Re: percentile value check can be slow - Mailing list pgsql-hackers

From David Fetter
Subject Re: percentile value check can be slow
Date
Msg-id 20171119021009.GJ4411@fetter.org
Whole thread Raw
In response to Re: percentile value check can be slow  (Tomas Vondra <tomas.vondra@2ndquadrant.com>)
Responses Re: percentile value check can be slow  (Tomas Vondra <tomas.vondra@2ndquadrant.com>)
List pgsql-hackers
On Sat, Nov 18, 2017 at 11:05:47PM +0100, Tomas Vondra wrote:
> Hi,
> 
> On 11/18/2017 10:30 PM, David Fetter wrote:
> > On Sat, Nov 18, 2017 at 10:44:36AM -0500, Tom Lane wrote:
> >> jotpe <jotpe@posteo.de> writes:
> >>> I tried to enter invalid percentile fractions, and was astonished
> >>> that it seems to be checked after many work is done?
> >>
> >> IIRC, only the aggregate's final-function is concerned with direct
> >> arguments, so it's not all that astonishing.
> > 
> > It may not be surprising from the point of view of a systems
> > programmer, but it's pretty surprising that this check is deferred to
> > many seconds in when the system has all the information it need in
> > order to establish this before execution begins.
> > 
> > I'm not sure I see an easy way to do this check early, but it's worth
> > trying on grounds of POLA violation.  I have a couple of ideas on how
> > to do this, one less invasive but hinky, the other a lot more invasive
> > but better overall.
> > 
> > Ugly Hack With Ugly Performance Consequences:
> >     Inject a subtransaction at the start of execution that supplies an
> >     empty input to the final function with the supplied direct
> >     arguments.
> 
> I'm pretty sure you realize this is quite unlikely to get accepted.
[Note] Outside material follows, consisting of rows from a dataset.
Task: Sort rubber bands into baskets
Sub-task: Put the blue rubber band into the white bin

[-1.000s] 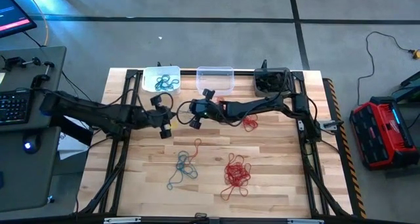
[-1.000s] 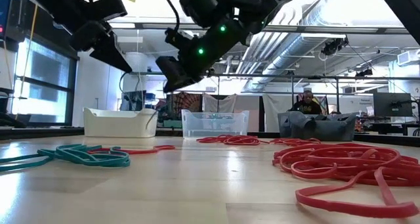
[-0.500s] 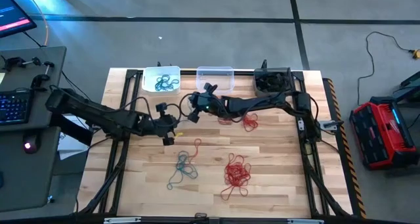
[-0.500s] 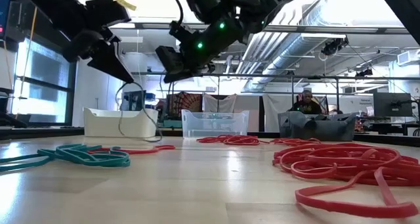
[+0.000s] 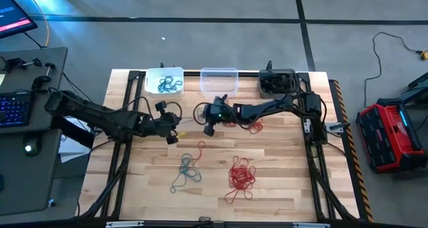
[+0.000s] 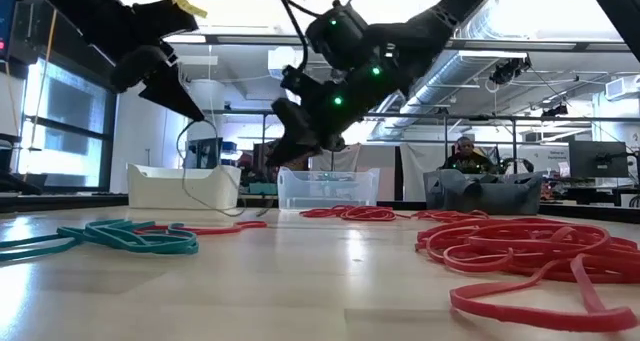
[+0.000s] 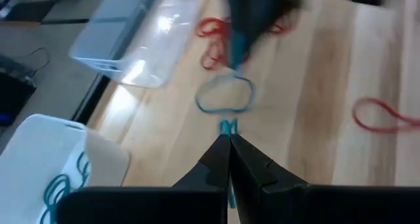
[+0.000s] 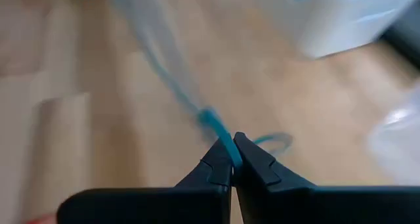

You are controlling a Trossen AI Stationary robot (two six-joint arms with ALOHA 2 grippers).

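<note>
While both arms hang over the desk (image 5: 281, 161) centre in the high view, we see teal rubber bands (image 5: 187, 171) at six o'clock, baskets (image 5: 219, 81) at twelve. In our wrist views, the right gripper (image 8: 232, 159) pinches a teal band (image 8: 213, 127); the left gripper (image 7: 229, 147) has its jaws closed on a teal strand (image 7: 228, 126).

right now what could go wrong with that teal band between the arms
Left jaws and right jaws both look shut on the teal band, above the table: pulling apart could snap it loose. They hang short of the white basket, so a slip drops it outside.
</note>
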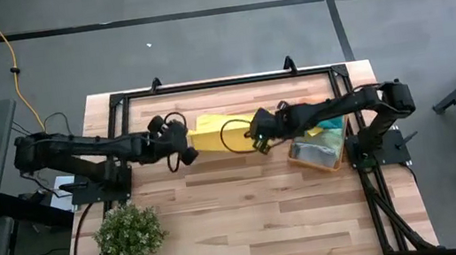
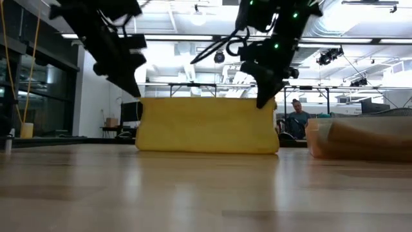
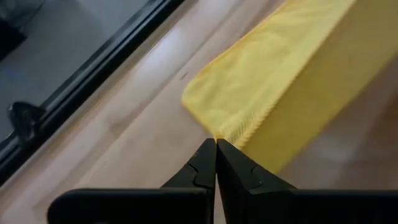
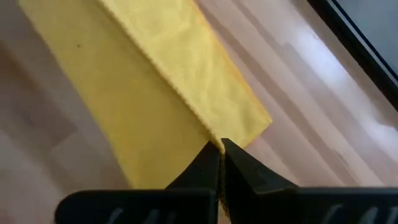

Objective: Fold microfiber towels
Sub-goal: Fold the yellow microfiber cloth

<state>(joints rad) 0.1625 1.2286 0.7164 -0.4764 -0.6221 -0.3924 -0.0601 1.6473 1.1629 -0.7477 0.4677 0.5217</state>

I should hope not, but I mentioned it because I'd like to get it on
the record as rejected.

> > Bigger Lift:
> >     Require a separate recognizer function direct arguments and fire
> >     it during post-parse analysis.  Perhaps this could be called
> >     recognizer along with the corresponding mrecognizer.  It's not
> >     clear that it's sane to have separate ones, but I thought I'd
> >     bring it up for completeness.
> > 
> 
> Is 'recognizer' an established definition I should know? Is it the same
> as 'validator' or is it something new/different?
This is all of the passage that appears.